Meet the parents : Shukichi (Chishu Ryu) and Tomi Hirayama (Chieko Higashiyama).

Watching a cinematic masterpiece on a laptop computer requires a degree of cultural adjustment. This disorientation is compounded by the fact that Ozu’s Tokyo Story has very little of what western audiences have come to expect from movie dramas.

There are no heroes or villains and at a superficial level nothing much happens at all.  Spare dialogue and static shots emphasise the slow pacing which gives the film a quiet, meditative quality. We learn as much about the characters from what they do rather than what they say.

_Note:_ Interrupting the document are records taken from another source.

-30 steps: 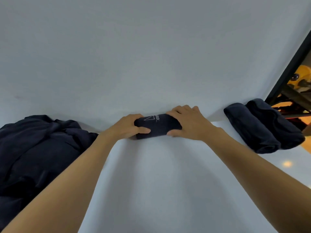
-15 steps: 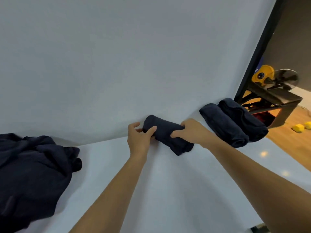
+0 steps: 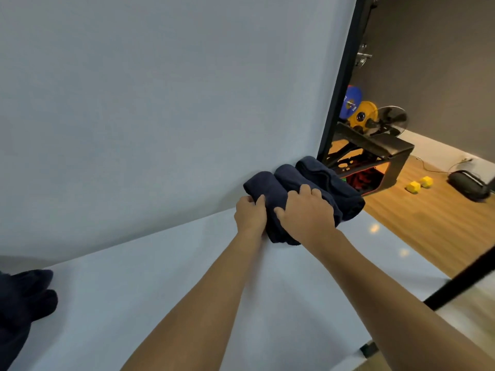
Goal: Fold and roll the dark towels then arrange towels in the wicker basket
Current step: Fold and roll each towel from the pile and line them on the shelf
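A dark rolled towel point(image 3: 263, 187) lies on the white surface point(image 3: 166, 285) against two other dark rolled towels, one point(image 3: 290, 178) in the middle and one point(image 3: 329, 180) at the far right. My left hand point(image 3: 249, 215) grips the near roll's left side, thumb over its top. My right hand point(image 3: 308, 210) holds the same roll from the right, its fingers lying over the middle roll. A heap of loose dark towels point(image 3: 21, 303) sits at the left edge. No wicker basket is in view.
A white backdrop point(image 3: 174, 103) rises behind the surface, ending at a black frame post point(image 3: 340, 84). Past it are a black rack point(image 3: 375, 153) with coloured weight plates, yellow blocks point(image 3: 419, 184) on the wooden floor and a black bar point(image 3: 460, 282) along the surface's right edge.
Both hands have carried the rolled towel to the right and set it against the two rolled towels. The view has swung right, so the loose heap sits farther left.
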Motion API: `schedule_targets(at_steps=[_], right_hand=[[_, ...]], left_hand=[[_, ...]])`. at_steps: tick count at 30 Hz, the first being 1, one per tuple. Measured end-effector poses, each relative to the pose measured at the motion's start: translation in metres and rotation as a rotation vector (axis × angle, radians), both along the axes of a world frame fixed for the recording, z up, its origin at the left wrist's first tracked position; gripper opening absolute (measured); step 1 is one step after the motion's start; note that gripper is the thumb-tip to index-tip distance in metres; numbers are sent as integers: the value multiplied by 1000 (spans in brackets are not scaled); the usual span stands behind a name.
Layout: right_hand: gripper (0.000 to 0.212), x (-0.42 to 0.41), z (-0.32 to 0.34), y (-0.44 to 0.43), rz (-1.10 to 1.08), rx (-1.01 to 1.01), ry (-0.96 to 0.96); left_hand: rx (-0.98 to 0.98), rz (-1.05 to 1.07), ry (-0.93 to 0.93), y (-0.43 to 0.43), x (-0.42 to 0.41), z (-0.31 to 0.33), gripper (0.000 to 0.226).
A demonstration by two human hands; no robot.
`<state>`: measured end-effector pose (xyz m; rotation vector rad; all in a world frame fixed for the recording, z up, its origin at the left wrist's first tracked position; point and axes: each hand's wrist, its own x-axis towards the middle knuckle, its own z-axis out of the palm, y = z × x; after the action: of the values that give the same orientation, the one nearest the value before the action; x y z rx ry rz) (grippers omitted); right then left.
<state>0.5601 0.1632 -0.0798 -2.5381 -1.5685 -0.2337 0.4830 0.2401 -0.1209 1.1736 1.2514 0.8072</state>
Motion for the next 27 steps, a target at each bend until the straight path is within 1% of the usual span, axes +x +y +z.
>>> schedule_targets(at_steps=[2,3,5,6,7,8,9,10,12,14,16,18,21,23,25,27], right_hand=[[38,-4,-3,0,23,33,-131],[32,-7,-6,0,62,56,-194],[17,-11,-11,0,109,77,-268],[18,-12,-12,1,121,76,-265],[19,-11,-13,3,143,90,-283],[14,-12,-11,4,150,72,-277],[9,-16,-9,3,150,44,-296],[12,-17,-5,4,131,-14,-307],[19,-19,0,5,96,-52,-383],[15,-37,11,6,123,-58,-367],[15,-64,14,13,228,0,-279],[20,-97,15,21,403,37,-201],[32,-157,9,30,648,26,96],[31,-202,3,31,776,-1,311],[28,-244,0,30,879,-106,486],[28,-281,-2,27,940,-218,628]], left_hand=[[50,21,37,0,-1,-2,31],[102,43,73,-1,-3,-3,29],[254,73,229,-5,-5,-3,20],[323,57,325,-7,-5,-2,16],[380,18,410,-9,-5,-3,17],[425,-45,489,-10,-6,-2,20],[452,-114,553,-12,-8,1,19],[460,-178,601,-14,-13,6,16],[425,-264,630,-20,-28,18,11],[406,-279,618,-24,-51,29,24],[436,-245,628,-30,-81,40,23],[461,-189,713,-33,-121,47,20],[520,-68,1019,-38,-196,53,21],[549,25,1234,-45,-247,58,15],[513,119,1407,-56,-290,62,18],[416,191,1542,-69,-324,59,28]])
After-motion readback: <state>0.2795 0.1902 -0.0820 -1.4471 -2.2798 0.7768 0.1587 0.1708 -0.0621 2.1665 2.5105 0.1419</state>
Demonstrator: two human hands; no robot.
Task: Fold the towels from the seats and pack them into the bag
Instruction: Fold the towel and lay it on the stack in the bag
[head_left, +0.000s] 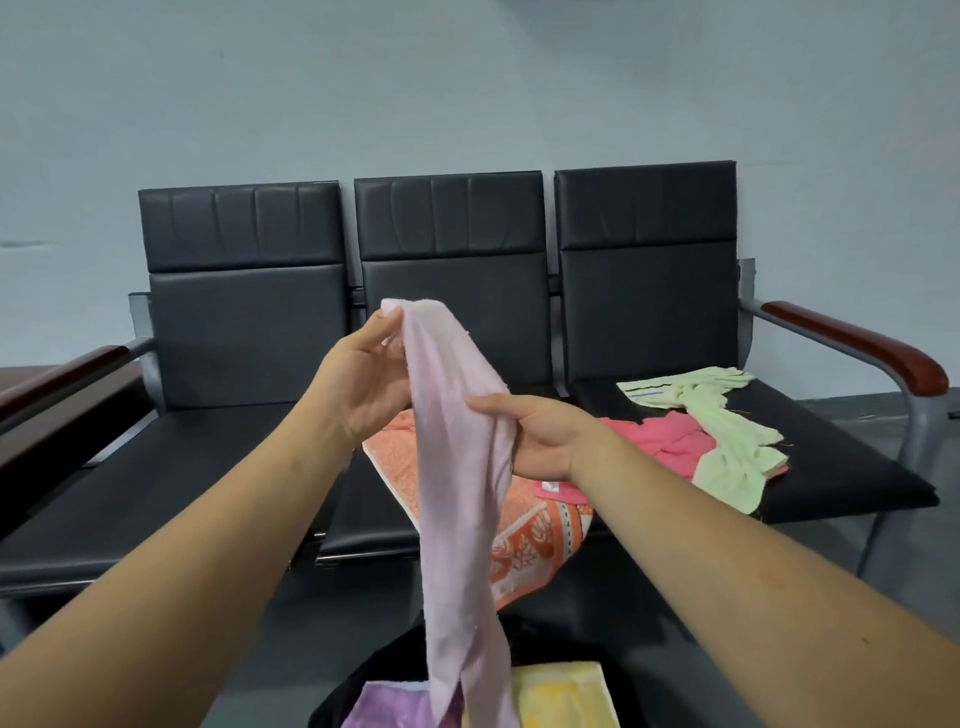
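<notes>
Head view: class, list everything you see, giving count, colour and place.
seats: 3, black, row against wall
armrests: 2, brown, row's ends
orange towel: 1, patterned orange, middle seat, overhanging front
pink towel: 1, pink, across middle and right seats
green towel: 1, pale green, right seat, partly over pink towel
bag: 1, black, floor, bottom centre
purple towel: 1, purple, in bag
yellow towel: 1, yellow, in bag
pale pink towel: 1, held up above bag
left hand: pinches its top
right hand: grips its middle
</notes>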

Like so many great movies, the story is simplicity itself.  An elderly couple decide to make a long journey by train to visit their children and grandchildren in Tokyo only to find that they are regarded as a tiresome intrusion rather than welcomed with open arms. They are not directly snubbed; instead, their offspring go through the motions of being attentive hosts but can’t be bothered to take time out from their busy schedules.

Ozu

Noriko (Setsuko Hara)

The only person who shows real patience and kindness towards them is the luminous yet lonely daughter-in-law Noriko, the widow of a son who was killed in the war. Their eldest son, a doctor, and daughter, a hairdresser, are too wrapped up in their own lives in Tokyo to devote any quality time to them.

The retired couple know they are nearing the end of their lives and that these visits may be their last. As well as being a sober, unsentimental reflection on mortality, the heart of the movie is the implicit message that patience and compassion are fundamental humanistic values that we ignore at our peril.

The line from another son, Keizo, who lives in Osaka, “No one can serve parents beyond the grave” is all the more ironic as he was arrives too late to say a last farewell to his dying mother.

This movie was recently voted the third best film of all time by critics and,  in a separate poll , a group of illustrious directors rated it at  number one.

I wouldn’t personally rank it as highly but it is certainly a movie which retains a power and integrity. The modern world is very different from post-war Japan but what it says about family values and human relationships still has a contemporary resonance.

I’m sure most viewers would recognise  the universal truism that giving time to blood relatives and loved ones requires a degree of unselfishness that is so much easier to preach than to practice.